(WORK INSTRUCTION) Would you output all the entries below without altering a word?

── ENTRIES PROVIDED

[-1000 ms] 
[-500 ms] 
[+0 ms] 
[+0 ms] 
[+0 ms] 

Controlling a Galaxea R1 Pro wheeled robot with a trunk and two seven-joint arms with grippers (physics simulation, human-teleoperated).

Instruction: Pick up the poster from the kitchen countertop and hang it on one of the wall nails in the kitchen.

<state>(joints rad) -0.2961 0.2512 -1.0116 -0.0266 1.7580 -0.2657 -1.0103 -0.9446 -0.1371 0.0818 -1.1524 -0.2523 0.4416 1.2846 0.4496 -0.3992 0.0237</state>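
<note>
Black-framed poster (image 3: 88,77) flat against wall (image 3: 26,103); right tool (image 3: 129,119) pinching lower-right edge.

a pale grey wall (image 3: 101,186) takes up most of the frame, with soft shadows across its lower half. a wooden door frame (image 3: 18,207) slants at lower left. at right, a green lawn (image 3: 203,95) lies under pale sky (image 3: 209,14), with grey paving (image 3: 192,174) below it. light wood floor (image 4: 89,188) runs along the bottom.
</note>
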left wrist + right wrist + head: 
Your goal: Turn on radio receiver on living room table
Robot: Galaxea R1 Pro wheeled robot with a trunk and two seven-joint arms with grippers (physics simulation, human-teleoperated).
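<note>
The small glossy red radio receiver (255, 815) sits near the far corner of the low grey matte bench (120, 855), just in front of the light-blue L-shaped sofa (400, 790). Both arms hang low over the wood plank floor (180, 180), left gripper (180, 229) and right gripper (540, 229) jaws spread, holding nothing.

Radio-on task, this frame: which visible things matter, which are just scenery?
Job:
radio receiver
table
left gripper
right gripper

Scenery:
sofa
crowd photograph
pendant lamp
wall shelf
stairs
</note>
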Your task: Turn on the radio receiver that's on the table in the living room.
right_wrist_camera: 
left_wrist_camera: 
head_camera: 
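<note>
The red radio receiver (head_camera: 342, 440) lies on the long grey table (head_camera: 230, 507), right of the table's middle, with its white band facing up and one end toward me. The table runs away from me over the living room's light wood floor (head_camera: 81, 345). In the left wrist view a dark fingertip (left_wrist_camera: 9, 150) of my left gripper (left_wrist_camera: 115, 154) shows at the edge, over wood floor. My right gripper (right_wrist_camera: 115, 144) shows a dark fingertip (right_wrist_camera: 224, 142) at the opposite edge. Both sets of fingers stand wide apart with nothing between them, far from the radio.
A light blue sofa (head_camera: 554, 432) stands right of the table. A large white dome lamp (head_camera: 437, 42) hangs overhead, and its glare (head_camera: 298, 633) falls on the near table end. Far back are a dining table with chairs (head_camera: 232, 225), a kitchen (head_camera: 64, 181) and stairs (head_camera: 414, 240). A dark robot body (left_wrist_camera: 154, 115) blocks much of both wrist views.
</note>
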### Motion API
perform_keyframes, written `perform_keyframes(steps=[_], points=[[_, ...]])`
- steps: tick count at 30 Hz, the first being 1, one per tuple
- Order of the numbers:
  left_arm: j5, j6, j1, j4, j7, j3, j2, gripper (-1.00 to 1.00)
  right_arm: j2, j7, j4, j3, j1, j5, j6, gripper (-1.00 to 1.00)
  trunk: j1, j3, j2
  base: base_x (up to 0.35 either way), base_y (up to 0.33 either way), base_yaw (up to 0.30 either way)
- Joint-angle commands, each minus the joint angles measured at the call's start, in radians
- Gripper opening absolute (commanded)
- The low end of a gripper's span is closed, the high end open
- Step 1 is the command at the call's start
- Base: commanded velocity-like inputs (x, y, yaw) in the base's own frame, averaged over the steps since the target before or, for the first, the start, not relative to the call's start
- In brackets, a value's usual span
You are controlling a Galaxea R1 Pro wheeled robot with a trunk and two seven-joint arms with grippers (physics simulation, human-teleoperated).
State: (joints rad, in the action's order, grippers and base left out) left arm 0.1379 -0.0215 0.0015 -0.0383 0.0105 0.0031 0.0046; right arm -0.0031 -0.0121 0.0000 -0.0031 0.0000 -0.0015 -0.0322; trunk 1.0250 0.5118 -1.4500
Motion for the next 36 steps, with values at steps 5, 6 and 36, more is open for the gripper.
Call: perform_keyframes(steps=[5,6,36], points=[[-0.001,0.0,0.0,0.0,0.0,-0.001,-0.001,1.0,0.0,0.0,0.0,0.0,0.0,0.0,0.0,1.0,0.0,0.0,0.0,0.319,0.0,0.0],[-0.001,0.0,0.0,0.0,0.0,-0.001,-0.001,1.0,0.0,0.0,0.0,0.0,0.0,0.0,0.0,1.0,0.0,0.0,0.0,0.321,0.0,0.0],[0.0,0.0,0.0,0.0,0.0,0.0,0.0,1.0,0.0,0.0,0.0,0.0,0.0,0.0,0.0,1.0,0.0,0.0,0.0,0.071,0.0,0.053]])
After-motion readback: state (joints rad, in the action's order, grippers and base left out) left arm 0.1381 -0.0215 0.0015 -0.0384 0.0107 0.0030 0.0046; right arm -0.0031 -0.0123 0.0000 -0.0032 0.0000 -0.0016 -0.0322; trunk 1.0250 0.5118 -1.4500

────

(RESULT OF THIS TASK)
[-1000 ms] 
[-500 ms] 
[+0 ms] 
[+0 ms] 
[+0 ms] 

Controlling a Galaxea R1 Pro wheeled robot with a trunk and two seven-joint arms with grippers (physics simulation, human-teleoperated).

Instruction: Pick up the poster from the kitchen countertop and hang it on one of the wall nails in the kitchen.

<state>(joints rad) -0.2961 0.2512 -1.0116 -0.0266 1.7580 -0.2657 -1.0103 -0.9446 -0.1371 0.0818 -1.1524 -0.2523 0.4416 1.2846 0.4496 -0.3992 0.0237</state>
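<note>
Black-framed poster (image 3: 88,77) flat against wall (image 3: 26,103); right tool (image 3: 129,119) pinching lower-right edge.

a pale grey wall (image 3: 101,186) takes up most of the frame, with soft shadows across its lower half. a wooden door frame (image 3: 18,207) slants at lower left. at right, a green lawn (image 3: 203,95) lies under pale sky (image 3: 209,14), with grey paving (image 3: 192,174) below it. light wood floor (image 4: 89,188) runs along the bottom.
</note>
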left wrist + right wrist + head: 
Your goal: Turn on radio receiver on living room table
Robot: Galaxea R1 Pro wheeled robot with a trunk and two seven-joint arms with grippers (physics simulation, human-teleoperated).
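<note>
The small glossy red radio receiver (255, 815) sits near the far corner of the low grey matte bench (120, 855), just in front of the light-blue L-shaped sofa (400, 790). Both arms hang low over the wood plank floor (180, 180), left gripper (180, 229) and right gripper (540, 229) jaws spread, holding nothing.

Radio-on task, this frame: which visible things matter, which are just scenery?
Job:
radio receiver
table
left gripper
right gripper

Scenery:
sofa
crowd photograph
pendant lamp
wall shelf
stairs
</note>
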Your task: Turn on the radio receiver that's on the table in the living room.
right_wrist_camera: 
left_wrist_camera: 
head_camera: 
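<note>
The red radio receiver (head_camera: 342, 440) lies on the long grey table (head_camera: 230, 507), right of the table's middle, with its white band facing up and one end toward me. The table runs away from me over the living room's light wood floor (head_camera: 81, 345). In the left wrist view a dark fingertip (left_wrist_camera: 9, 150) of my left gripper (left_wrist_camera: 115, 154) shows at the edge, over wood floor. My right gripper (right_wrist_camera: 115, 144) shows a dark fingertip (right_wrist_camera: 224, 142) at the opposite edge. Both sets of fingers stand wide apart with nothing between them, far from the radio.
A light blue sofa (head_camera: 554, 432) stands right of the table. A large white dome lamp (head_camera: 437, 42) hangs overhead, and its glare (head_camera: 298, 633) falls on the near table end. Far back are a dining table with chairs (head_camera: 232, 225), a kitchen (head_camera: 64, 181) and stairs (head_camera: 414, 240). A dark robot body (left_wrist_camera: 154, 115) blocks much of both wrist views.
</note>
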### Motion API
perform_keyframes, written `perform_keyframes(steps=[_], points=[[_, ...]])`
- steps: tick count at 30 Hz, the first being 1, one per tuple
- Order of the numbers:
  left_arm: j5, j6, j1, j4, j7, j3, j2, gripper (-1.00 to 1.00)
  right_arm: j2, j7, j4, j3, j1, j5, j6, gripper (-1.00 to 1.00)
  trunk: j1, j3, j2
  base: base_x (up to 0.35 either way), base_y (up to 0.33 either way), base_yaw (up to 0.30 either way)
- Joint-angle commands, each minus the joint angles measured at the call's start, in radians
- Gripper opening absolute (commanded)
- The low end of a gripper's span is closed, the high end open
- Step 1 is the command at the call's start
- Base: commanded velocity-like inputs (x, y, yaw) in the base's own frame, averaged over the steps since the target before or, for the first, the start, not relative to the call's start
- In brackets, a value's usual span
You are controlling a Galaxea R1 Pro wheeled robot with a trunk and two seven-joint arms with grippers (physics simulation, human-teleoperated).
State: (joints rad, in the action's order, grippers and base left out) left arm 0.1379 -0.0215 0.0015 -0.0383 0.0105 0.0031 0.0046; right arm -0.0031 -0.0121 0.0000 -0.0031 0.0000 -0.0015 -0.0322; trunk 1.0250 0.5118 -1.4500
Motion for the next 36 steps, with values at steps 5, 6 and 36, more is open for the gripper.
Call: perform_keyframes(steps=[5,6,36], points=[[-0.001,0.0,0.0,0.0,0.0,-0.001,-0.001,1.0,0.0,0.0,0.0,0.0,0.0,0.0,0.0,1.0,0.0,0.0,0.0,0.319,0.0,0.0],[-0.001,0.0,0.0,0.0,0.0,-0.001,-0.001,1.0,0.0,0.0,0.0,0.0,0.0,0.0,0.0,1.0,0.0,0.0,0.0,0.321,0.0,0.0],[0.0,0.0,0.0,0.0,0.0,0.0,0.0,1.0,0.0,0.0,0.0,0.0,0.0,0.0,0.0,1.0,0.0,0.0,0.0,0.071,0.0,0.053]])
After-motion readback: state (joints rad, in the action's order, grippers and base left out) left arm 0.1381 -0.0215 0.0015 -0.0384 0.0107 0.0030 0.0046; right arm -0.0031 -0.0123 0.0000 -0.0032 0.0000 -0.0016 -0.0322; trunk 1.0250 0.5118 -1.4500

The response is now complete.